Required work => Your job is to set down the stretch of entries that opens with the line containing "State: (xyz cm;" and closes with the line containing "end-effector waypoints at". Keep both end lines, copy each exactly, and add nothing.

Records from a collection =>
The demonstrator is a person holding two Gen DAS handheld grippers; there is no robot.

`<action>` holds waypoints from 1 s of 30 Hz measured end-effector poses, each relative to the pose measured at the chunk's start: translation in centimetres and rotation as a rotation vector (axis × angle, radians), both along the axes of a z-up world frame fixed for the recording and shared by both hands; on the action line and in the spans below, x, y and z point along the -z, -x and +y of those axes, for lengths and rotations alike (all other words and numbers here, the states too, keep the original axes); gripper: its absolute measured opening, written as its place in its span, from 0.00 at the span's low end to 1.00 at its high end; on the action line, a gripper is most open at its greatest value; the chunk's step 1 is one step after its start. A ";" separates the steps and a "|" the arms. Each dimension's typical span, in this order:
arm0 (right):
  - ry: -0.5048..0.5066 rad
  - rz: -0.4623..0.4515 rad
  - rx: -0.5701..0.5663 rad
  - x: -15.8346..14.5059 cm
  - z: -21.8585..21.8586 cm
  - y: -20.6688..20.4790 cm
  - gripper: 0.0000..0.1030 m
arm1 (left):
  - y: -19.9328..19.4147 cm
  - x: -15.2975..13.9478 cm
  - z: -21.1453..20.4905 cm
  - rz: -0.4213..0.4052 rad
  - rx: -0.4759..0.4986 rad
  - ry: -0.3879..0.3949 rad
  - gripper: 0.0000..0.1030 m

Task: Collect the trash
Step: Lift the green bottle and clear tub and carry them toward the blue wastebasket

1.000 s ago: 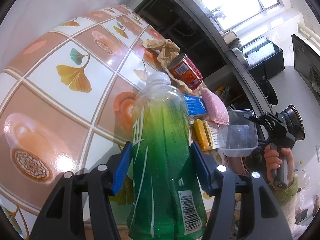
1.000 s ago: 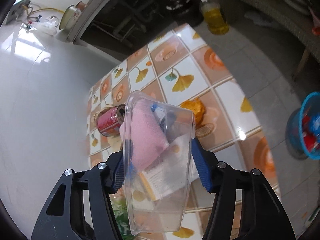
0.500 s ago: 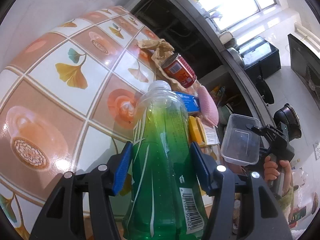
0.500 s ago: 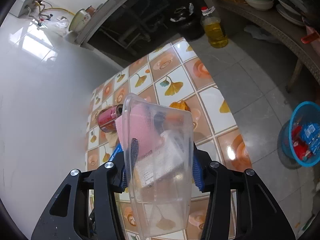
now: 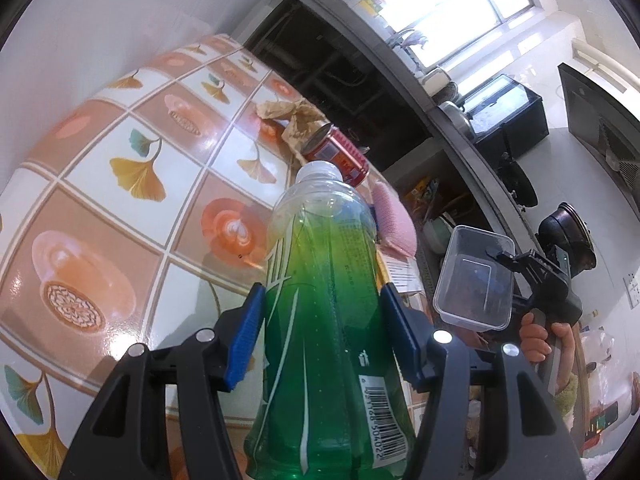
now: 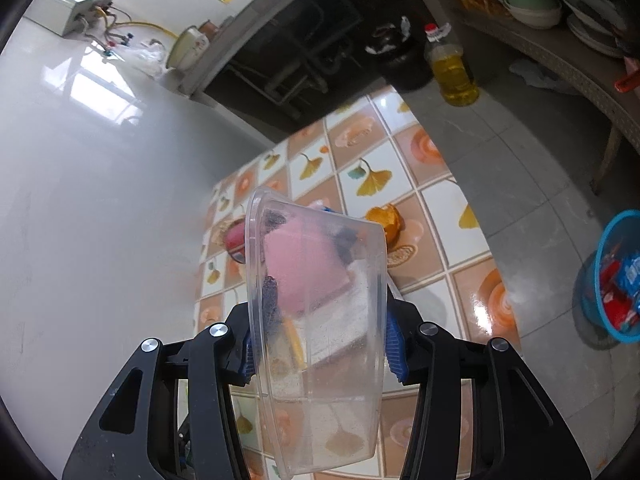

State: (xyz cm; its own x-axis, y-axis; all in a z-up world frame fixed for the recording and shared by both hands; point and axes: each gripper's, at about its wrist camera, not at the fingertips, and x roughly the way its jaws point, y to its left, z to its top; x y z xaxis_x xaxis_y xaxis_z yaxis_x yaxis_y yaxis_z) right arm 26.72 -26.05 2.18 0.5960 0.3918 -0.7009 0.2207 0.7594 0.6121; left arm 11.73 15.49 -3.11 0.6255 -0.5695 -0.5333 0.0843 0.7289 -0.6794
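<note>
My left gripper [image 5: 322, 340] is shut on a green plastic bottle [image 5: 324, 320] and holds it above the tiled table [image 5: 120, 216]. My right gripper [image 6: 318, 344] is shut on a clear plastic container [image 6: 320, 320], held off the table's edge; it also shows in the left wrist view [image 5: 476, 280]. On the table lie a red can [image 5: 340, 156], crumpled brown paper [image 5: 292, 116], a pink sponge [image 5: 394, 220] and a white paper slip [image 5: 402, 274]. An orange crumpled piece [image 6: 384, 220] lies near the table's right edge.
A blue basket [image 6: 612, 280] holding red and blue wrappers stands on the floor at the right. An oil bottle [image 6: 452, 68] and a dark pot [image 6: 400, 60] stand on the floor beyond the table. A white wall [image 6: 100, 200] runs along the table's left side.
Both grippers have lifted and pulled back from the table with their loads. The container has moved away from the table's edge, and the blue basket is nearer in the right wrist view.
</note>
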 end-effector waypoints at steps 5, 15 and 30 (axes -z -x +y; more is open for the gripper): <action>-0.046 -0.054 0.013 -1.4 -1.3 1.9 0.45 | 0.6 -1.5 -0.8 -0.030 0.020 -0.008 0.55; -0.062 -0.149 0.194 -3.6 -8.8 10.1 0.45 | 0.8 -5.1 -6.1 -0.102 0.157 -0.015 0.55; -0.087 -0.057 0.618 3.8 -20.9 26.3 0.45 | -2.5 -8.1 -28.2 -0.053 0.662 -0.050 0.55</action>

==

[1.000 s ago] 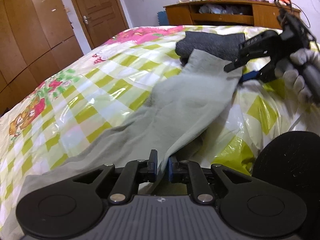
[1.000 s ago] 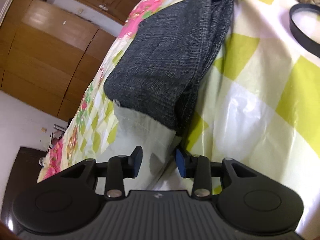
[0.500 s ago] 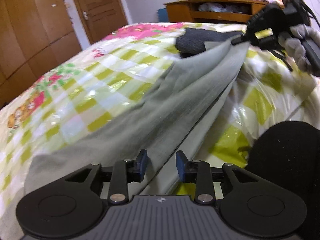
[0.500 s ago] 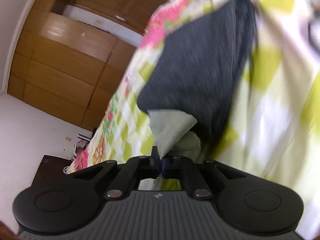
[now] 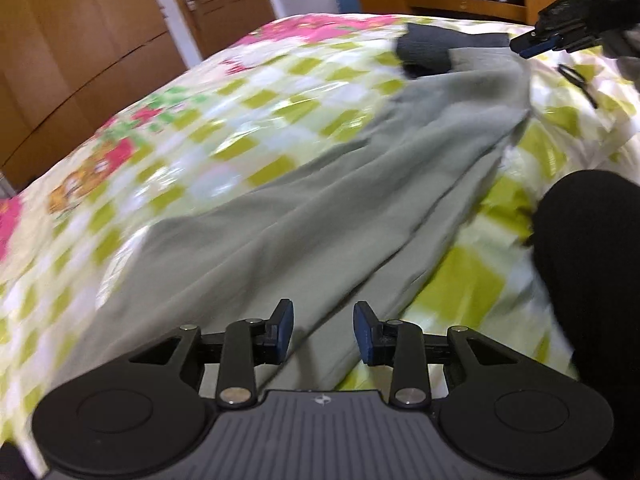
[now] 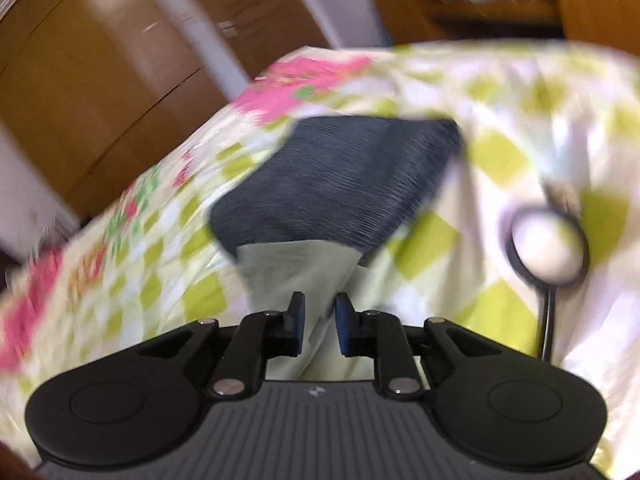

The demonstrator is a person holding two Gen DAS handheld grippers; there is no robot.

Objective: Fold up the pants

Task output =>
State: (xyz cm; its own x-axis, y-axis; all in a z-up world frame fixed for the recording and shared by both hands; point and axes: each gripper's, at about its wrist camera, not at the fingertips, and x roughly the way its jaws point, y to its left, z to its top; x y z xaxis_x xaxis_y xaxis_z yaxis_x yaxis_y yaxis_z) right arm 26.72 -26.05 2.18 0.5960 0.3918 -0.7009 0.2207 0.7594 0.6121; left arm 11.73 15.49 -3.11 0.6255 -0.5695 -0.5333 0.0843 0.7289 -0.6794
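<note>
My left gripper [image 5: 322, 340] is shut on a green plastic bottle [image 5: 324, 320] and holds it above the tiled table [image 5: 120, 216]. My right gripper [image 6: 318, 344] is shut on a clear plastic container [image 6: 320, 320], held off the table's edge; it also shows in the left wrist view [image 5: 476, 280]. On the table lie a red can [image 5: 340, 156], crumpled brown paper [image 5: 292, 116], a pink sponge [image 5: 394, 220] and a white paper slip [image 5: 402, 274]. An orange crumpled piece [image 6: 384, 220] lies near the table's right edge.
A blue basket [image 6: 612, 280] holding red and blue wrappers stands on the floor at the right. An oil bottle [image 6: 452, 68] and a dark pot [image 6: 400, 60] stand on the floor beyond the table. A white wall [image 6: 100, 200] runs along the table's left side.
Both grippers have lifted and pulled back from the table with their loads. The container has moved away from the table's edge, and the blue basket is nearer in the right wrist view.
</note>
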 end-effector waypoints at steps 5, 15 and 30 (axes -z -x +y; more is open for the gripper): <action>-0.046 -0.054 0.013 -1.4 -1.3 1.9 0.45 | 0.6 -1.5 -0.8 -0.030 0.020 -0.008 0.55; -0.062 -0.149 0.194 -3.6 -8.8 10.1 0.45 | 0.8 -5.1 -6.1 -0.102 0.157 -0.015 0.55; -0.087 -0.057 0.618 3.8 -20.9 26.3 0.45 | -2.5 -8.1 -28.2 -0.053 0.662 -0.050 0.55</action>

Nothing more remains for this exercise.